Changing my Major??

Maybe.

It occurred to me all of yesterday, that I’m not really that excited about my current major. I was looking over all the course requirements I need to fulfill my major, and I really wasn’t all that excited about having to take those classes.

So I have started thinking about changing my major – and I think I’ve found the perfect fit!!
If I really am serious about becoming a translator, I believe that a comparative literature major would be more beneficial. I’ve always enjoyed English class, so I don’t think I’d find comparative literature too dull. Plus, I’ve read on some websites that comparative literature is a good major for people who want to be translators/interpreters.

I’m also thinking of picking up some more minors, to sort of create my own “translation” major. The only problem is I don’t know if that amount of work is doable in 4 years. I plan to graduate on time and don’t want to delay graduation so I can finish up minors.

But OSU offers a professional writing minor and a creative writing minor. Ideally, I’d like to do translation for poetry and prose, but that field is not as lucrative or as easy to break into as other translation fields, so having both minors would help me ensure jobs. You know, I’d have my creative writing minor because that’s what I love to do, and I’d have the professional writing minor as a backup if I couldn’t find translation jobs in poetry & prose.

But I also want to keep my Turkish minor, because you’re obviously not going to get any jobs if you have no 2nd language skills. But to me, 3 minors sounds a little excessive – and like a lot of work. Of course I didn’t come to college looking for an easy ride, but I just wonder if it’s too much??

These ideas are just that though. Ideas. I haven’t officially made up my mind yet, it is just something that has recently popped into my head. Before I make anything official, I’d want to talk to an advisor about this course load and whether it makes sense and is possible to do in 4 years.

As my boyfriend tells me, I just have to find what I’m passionate about – and other than dance, I have no idea what that is. I have lots of “little” interests, but no “big” interests, nothing that I feel super comfortable devoting my entire life to. But then, maybe I’m putting too much weight on my major.
Does your major in college really cement your future life that much??

A Changing Perspective on Dance

I don’t know if you could tell from my quickie blog post last night/this morning, but I’ve started to feel a little differently about dance.

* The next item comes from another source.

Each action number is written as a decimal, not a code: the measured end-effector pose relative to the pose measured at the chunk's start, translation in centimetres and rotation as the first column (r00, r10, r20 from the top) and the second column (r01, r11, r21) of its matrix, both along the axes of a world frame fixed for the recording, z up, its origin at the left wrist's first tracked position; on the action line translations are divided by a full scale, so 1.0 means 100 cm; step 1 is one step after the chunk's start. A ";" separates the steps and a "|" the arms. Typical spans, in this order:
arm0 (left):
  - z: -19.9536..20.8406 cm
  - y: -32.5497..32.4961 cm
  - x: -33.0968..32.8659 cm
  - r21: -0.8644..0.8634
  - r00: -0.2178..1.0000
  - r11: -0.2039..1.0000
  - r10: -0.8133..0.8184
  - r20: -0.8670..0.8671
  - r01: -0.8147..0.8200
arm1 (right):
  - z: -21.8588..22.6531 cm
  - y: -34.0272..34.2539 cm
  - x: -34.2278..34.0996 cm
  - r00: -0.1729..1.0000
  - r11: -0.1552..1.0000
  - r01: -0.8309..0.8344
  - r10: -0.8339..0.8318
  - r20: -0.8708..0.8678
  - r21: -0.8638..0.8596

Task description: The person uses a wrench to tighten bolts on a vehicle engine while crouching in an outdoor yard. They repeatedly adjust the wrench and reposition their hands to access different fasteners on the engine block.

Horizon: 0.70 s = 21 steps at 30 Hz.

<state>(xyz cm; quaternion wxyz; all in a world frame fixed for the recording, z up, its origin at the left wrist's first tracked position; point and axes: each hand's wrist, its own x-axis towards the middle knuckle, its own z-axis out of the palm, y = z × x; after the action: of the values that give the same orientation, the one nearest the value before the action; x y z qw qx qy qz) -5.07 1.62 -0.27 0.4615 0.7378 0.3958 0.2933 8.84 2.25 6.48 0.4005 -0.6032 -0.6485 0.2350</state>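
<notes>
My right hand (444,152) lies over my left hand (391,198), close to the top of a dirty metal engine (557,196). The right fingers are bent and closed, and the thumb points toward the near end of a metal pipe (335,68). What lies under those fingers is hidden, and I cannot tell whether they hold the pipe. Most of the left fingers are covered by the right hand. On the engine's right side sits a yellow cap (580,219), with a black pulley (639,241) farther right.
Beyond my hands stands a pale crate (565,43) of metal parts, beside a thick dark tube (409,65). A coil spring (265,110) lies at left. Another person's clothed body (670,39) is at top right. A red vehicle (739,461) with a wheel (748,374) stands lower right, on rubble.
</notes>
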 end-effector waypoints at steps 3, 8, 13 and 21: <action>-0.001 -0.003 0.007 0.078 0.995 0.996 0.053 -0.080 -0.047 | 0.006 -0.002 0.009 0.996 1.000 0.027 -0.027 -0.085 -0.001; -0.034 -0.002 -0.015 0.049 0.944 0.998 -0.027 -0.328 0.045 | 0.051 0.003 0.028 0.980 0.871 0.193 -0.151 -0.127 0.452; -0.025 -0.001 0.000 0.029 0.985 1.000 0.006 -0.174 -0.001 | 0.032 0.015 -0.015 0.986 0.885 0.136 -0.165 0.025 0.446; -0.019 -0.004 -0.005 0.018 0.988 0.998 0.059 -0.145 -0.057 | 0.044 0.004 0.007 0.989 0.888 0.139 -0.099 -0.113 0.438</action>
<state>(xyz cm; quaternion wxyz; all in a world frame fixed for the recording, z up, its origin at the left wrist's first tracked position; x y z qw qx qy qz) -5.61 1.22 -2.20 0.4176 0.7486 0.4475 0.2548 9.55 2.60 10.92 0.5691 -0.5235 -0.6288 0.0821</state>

As I’ve been preparing for orientation, I’ve started to feel that excitement for my major that caused me to choose it in the first place and dance has started to seem…less important. Reading the course descriptions of the potential classes I will take has made me so excited that I’ve started to mind less if I get to take dance classes or not. Not to mention there are so many things I want to do in college, I don’t know how dance will fit into that agenda.

Also, this is some news I have yet to share. I’m in the International Affairs Scholars program, so I’ll be traveling this year. First to Toronto, Canada and then to some unknown mystery place (rumors have been circulating that it’s somewhere in France). But with both of those trips planned, it might be difficult to fit dance into that schedule. And don’t forget about money!! These trips aren’t incredibly cheap and neither is dance – there has to be a compromise somewhere.

But I’m still going to ask about non-major dance classes when I schedule at orientation. I would still really lovely to try my hand at modern – I think it would be a perfect fit for me. But if I’m able to take non-major classes, I’d have to decide what and how much dance I’d want to take. I know I want to take modern but I’m also interested in hip hop, maybe even possibly jazz. But I worry all those dance classes might overwhelm me. Plus, OSU has a dance group that does bhangra, which is a type of Indian dance. It’s really awesome. Check Out this amazing Bhangra group on Youtube!!

As you can see, I’ve got lots of potential plans involving dance and I just don’t know which path would be better. But mainly, I’ve been feeling happier about my major choice. For a while there I was feeling kind of down because I was worried I had picked the wrong major or that I wasn’t going to be happy. But like I said last night, regardless of what I choose, dance will always be a huge part of my life and I can be certain that I will keep up with this blog.